Ik glimlach als ik lees over je diplomaten-ambities tijdens die eerste opname. Het verbaast me ook helemaal niet. Want zonder iets af te doen aan ons gezamenlijke pleidooi om een oorspronkelijk menselijk contact centraal te stellen in de cliëntengesprekken, we weten allebei dat ons vak niet zonder diplomatieke vaardigheden kan worden uitgeoefend. Sterker nog, soms voelt het alsof ik de hele dag aan het onderhandelen ben. Over medicatie, over verplichte zorg, zeg maar ‘the usual suspects’. Ik vind het spanningsveld soms ook lastig, want oprechtheid en diplomatie gaan niet altijd hand in hand natuurlijk. ‘Jij vindt me zeker ook psychotisch?’, is een tamelijk terechte vraag aan een psychiater, maar het beste antwoord is van vele factoren afhankelijk. Als mij die vraag wordt gesteld door iemand die ik overduidelijk psychotisch vind, dan zal ik nooit (ook niet bij een stuurse blik die alleen maar jaagt op een volle ontkenning) met een ‘Nee’ antwoorden. Dat is volgens mij het enige verkeerde antwoord. Dan begint je oprechtheid te wankelen natuurlijk. In het algemeen is het dan misschien beter om vanuit je menselijke betrokkenheid te vragen wat iemand zelf denkt dat er aan de hand is. Diplomatie moet de psychiater dan verder helpen. Maar jij John, en al je ervaringsdeskundige collega’s, hebben nog een fantastische Rummikub-joker in handen. Jij kan iemand uitleggen, dat je wellicht niet meteen antwoord op de vraag hebt, maar dat jij zelf in elk geval wél een keer psychotisch bent geweest en op die manier een heel ander gesprek voeren. Dat is een zuivere verbindende kracht, niet drijvend op diplomatie maar op de gedeelde ervaring en authenticiteit, die jullie expertise zo krachtig en waardevol maakt.

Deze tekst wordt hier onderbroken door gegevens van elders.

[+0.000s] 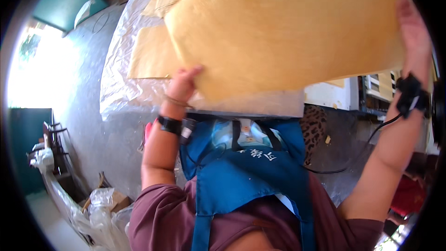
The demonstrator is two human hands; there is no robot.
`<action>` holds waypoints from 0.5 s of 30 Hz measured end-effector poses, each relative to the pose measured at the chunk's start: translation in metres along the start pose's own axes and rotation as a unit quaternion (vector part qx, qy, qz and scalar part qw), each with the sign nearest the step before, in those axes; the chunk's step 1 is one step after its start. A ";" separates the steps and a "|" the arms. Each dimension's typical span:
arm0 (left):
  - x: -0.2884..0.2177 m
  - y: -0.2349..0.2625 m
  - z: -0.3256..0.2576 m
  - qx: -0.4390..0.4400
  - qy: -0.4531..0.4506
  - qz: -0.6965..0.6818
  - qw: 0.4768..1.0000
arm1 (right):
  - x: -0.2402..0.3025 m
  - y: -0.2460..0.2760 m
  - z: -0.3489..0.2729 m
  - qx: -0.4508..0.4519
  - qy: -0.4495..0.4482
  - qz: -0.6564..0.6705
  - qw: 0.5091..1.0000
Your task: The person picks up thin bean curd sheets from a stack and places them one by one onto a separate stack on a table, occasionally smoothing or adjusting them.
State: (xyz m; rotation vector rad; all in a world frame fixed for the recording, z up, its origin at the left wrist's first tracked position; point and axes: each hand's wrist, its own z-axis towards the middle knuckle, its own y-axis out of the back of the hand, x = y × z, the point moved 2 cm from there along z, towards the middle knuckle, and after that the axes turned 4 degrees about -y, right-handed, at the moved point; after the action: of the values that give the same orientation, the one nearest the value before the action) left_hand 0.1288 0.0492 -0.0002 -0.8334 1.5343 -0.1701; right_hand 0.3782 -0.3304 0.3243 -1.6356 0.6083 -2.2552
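Observation:
A large, thin, yellow-tan sheet [288, 32] is raised in front of me, spanning the space between my hands. Its near left corner is pinched by my left hand [183, 83], with the fingers closed. At the far right, my right hand [412, 28] grips the opposite edge; some of its fingers are hidden and the hand is slightly blurred. Under the raised sheet, more flat sheets of the same colour [151, 53] lie on a table covered with clear plastic [121, 86].
White equipment with slats [378, 86] stands right of the table. A black cable [367, 151] runs from my right wrist band. Crumpled clear plastic bags [102, 204] sit at lower left, near a dark rack [55, 144]. A bright doorway [42, 74] opens at left.

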 end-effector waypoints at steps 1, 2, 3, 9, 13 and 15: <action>-0.025 0.031 0.005 -0.034 -0.037 0.038 0.998 | -0.035 0.010 0.000 -0.015 -0.058 0.023 0.998; -0.054 0.061 0.009 -0.062 -0.056 0.126 0.989 | -0.079 0.027 -0.009 -0.014 -0.126 0.045 0.991; -0.088 0.091 0.001 -0.109 -0.074 0.199 0.971 | -0.150 0.042 -0.017 -0.011 -0.219 0.081 0.972; -0.182 0.217 0.067 -0.168 0.009 0.537 0.826 | -0.331 0.058 -0.127 -0.150 -0.480 0.133 0.854; -0.169 0.246 0.095 -0.206 -0.020 0.620 0.757 | -0.369 0.056 -0.147 -0.144 -0.500 0.116 0.846; -0.150 0.253 0.107 -0.199 -0.041 0.559 0.804 | -0.376 0.067 -0.142 -0.145 -0.493 0.124 0.849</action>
State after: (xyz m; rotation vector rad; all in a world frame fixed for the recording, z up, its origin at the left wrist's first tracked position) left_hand 0.1138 0.3589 -0.0409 -0.1160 1.7656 1.0729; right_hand 0.3611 -0.1898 -0.0580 -2.3586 0.7980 -0.9183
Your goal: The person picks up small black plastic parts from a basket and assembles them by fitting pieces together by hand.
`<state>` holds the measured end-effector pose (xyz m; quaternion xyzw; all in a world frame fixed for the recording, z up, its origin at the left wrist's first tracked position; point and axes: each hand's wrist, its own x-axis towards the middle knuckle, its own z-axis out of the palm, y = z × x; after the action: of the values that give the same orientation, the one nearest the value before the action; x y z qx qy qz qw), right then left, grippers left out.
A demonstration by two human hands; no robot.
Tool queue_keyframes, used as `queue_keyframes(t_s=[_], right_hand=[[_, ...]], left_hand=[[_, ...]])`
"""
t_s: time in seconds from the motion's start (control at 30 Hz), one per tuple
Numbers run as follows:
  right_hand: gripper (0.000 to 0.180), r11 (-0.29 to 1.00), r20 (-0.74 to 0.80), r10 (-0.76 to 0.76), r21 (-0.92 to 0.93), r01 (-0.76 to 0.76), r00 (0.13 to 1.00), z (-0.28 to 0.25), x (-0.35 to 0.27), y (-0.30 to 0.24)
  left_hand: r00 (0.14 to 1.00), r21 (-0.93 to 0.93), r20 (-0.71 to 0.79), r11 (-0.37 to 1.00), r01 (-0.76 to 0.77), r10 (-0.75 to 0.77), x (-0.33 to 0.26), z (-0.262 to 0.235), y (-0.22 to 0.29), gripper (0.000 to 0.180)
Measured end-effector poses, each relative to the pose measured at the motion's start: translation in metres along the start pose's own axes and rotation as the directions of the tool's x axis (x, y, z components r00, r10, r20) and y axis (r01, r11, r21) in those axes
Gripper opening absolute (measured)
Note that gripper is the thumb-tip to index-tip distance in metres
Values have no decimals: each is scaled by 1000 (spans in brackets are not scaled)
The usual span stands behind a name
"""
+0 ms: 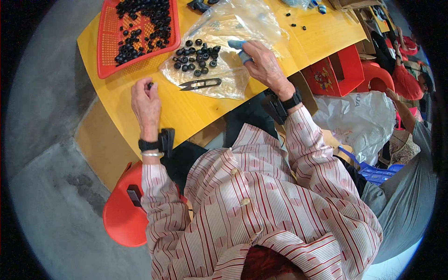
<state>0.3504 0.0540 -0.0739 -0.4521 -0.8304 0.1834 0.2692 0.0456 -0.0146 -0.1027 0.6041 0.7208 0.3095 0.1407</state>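
A yellow wooden table [186, 109] is filling the upper half of the view, its edges bending with the lens. On its far left corner an orange-red plastic mesh tray [109, 49] is lying, heaped toward the back with small black rubber rings [142, 25]. Just to the right of the tray a crumpled clear plastic bag [233, 28] is spreading flat across the tabletop, and a loose cluster of black rings [196, 57] is sitting on it — well apart from the heap in the tray. On the near edge of the bag a pair of black thread snips [200, 84] is lying flat, between the two hands.

The left hand [145, 105] is resting on the bare table in front of the tray, its fingers curling in and pinching one small black ring [150, 86] at the fingertips. The right hand [263, 63] is lying on the bag beside the cluster, loosely curled, its first fingers wearing blue finger cots [239, 48]; whether it is gripping anything I cannot tell. Both wrists are carrying black strapped bands.

Off the table's right edge a red cardboard box [338, 72] is standing open, with a white plastic bag [359, 119] just below it.
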Motion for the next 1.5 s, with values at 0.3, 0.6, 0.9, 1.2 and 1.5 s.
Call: queue_keyframes(t_s=[0.3,0.6,0.9,1.2,1.5], right_hand=[[38,995,0,-94,-45,94,996,15,54,23],[47,981,148,-165,-74,177,975,15,56,33],[34,985,25,-27,-172,31,999,-3,32,34],[34,962,-46,-115,-256,99,992,20,61,24],[32,862,94,-43,-500,84,995,26,76,22]], left_hand=[[993,-198,16,974,114,-113,-51,16,24,16],[994,-199,-59,977,76,-90,-53,20,24,15],[995,-192,-72,980,54,-68,-53,20,20,16],[993,-209,-89,977,54,-74,-53,21,21,15],[994,-173,-95,984,39,-56,-53,20,22,14]])
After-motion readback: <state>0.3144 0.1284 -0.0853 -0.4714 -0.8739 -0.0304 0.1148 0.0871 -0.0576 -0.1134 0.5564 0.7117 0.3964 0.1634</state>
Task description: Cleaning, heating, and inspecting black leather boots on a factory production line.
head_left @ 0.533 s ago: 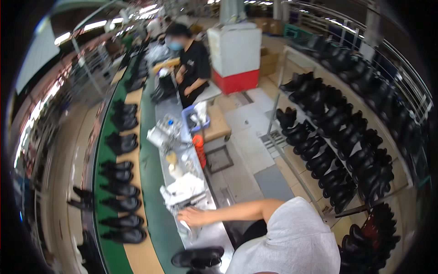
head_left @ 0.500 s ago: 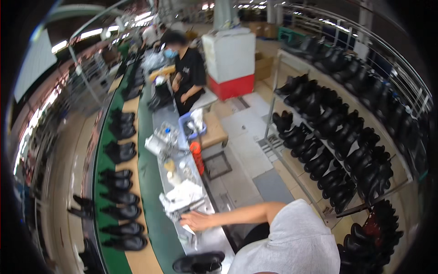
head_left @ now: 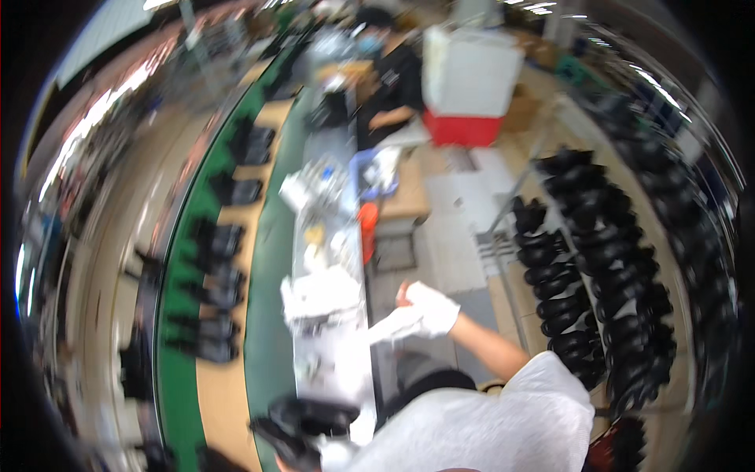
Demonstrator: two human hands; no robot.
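Note:
My right hand (head_left: 405, 294) is lifted over the aisle side of the metal bench. A white cloth (head_left: 432, 315) wraps most of it, with one end hanging toward the bench; only some fingertips show, and they look closed on the cloth. At the lower edge, black shoes or shoe parts (head_left: 311, 417) are blurred and tilted above the near end of the bench. A sliver of my left hand (head_left: 281, 464) shows beneath them, seemingly supporting them; its fingers are hidden. Crumpled white cloths or paper (head_left: 322, 293) lie farther up the bench.
On my left, a green conveyor belt (head_left: 177, 374) carries several black shoes (head_left: 216, 287). Farther along the metal bench (head_left: 334, 370) are plastic bags and an orange container (head_left: 367, 224). A co-worker (head_left: 393, 79) sits beyond. Racks of black shoes (head_left: 621, 299) stand right.
My right hand has risen off the bench and moved right, now wrapped in white cloth. The black footwear at the lower edge has been raised and tilted. The view has shifted.

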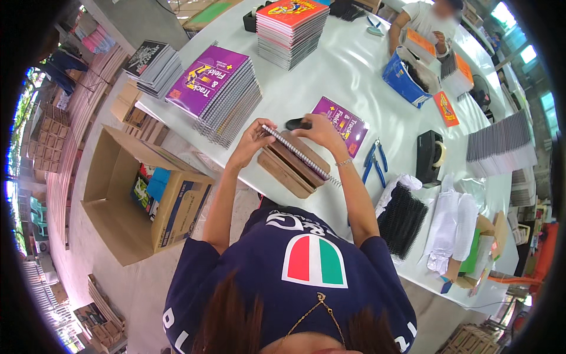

Het is vast geen toeval dat jij over je medicatiegebruik twee totaal verschillende ankermomenten noemt: een situatie waarin het stoppen reddend voor je was, maar ook een moment waarin het starten cruciaal is geweest voor je herstel. Maarten van Roozendaal zong ooit over de eeuwige Nederlandse strijd tegen het water: ‘je vijand is je vriend, hij kan zo lief onschuldig zijn, soms zo nietsontziend’. Die ambivalente worsteling voel ik als voorschrijver zeker bij het onderwerp medicatie. Toch moet ik bij je vraag over wonderen in mijn werk dan wel weer meteen denken aan een cliënt die het mentaal heel zwaar had, en zelfs al een eind op weg was richting een euthanasie. Een ‘second opinion’ noemde nog één optie van een medicament. Toen daarmee werd gestart, gebeurde wat niemand meer had verwacht, er voltrok zich een wonder van herstel! Door enkel en alleen dat chemische stofje ? Of iets meer dan dat ? Ik weet het oprecht niet. Achteraf nam ik het mezelf kwalijk, dat ik dat ene medicament over het hoofd had gezien. Maar toen ik dat besprak met de cliënt, was die bijzonder mild voor me, dat vond ik heel bewonderingswaardig en ook zo weerspiegelen van waarom ik dit vak met zoveel werkplezier uitoefen: mensenkracht.